Input data:
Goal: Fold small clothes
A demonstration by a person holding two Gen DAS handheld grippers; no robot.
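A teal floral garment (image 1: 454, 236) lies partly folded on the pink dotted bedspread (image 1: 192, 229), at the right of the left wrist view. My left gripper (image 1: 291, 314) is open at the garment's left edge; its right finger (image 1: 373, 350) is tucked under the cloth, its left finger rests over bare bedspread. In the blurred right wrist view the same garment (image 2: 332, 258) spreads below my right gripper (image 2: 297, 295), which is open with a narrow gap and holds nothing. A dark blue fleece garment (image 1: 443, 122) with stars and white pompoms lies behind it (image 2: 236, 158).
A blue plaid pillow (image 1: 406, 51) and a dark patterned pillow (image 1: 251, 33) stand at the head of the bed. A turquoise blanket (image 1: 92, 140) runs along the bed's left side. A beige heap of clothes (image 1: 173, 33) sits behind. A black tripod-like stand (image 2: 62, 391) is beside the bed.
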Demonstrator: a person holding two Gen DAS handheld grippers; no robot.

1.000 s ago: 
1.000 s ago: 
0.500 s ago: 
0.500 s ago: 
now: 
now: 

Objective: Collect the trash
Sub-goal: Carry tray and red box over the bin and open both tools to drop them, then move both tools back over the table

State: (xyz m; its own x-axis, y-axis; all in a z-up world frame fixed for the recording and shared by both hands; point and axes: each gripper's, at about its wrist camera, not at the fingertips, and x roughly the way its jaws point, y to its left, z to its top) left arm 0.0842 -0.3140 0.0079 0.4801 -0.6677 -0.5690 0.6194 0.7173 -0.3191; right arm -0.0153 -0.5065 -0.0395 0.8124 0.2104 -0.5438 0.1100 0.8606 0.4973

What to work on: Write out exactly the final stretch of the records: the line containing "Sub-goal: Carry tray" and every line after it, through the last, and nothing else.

Response to this exercise:
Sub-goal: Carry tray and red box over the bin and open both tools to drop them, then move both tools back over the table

State: (xyz m; its own x-axis, y-axis; all in a z-up world frame fixed for the recording and shared by both hands; point and axes: each gripper's, at about its wrist camera, not at the fingertips, and x roughly the way its jaws point, y to its left, z to its top) left arm 0.0842 -0.3140 0.0079 0.4801 -0.6677 -0.5690 0.6194 0.7173 -0.3191; right arm -0.0153 -0.5065 -0.0395 0.8124 0.2104 -0.5438 0.1100 0.8606 0.4973

Nothing remains to be written for this exercise.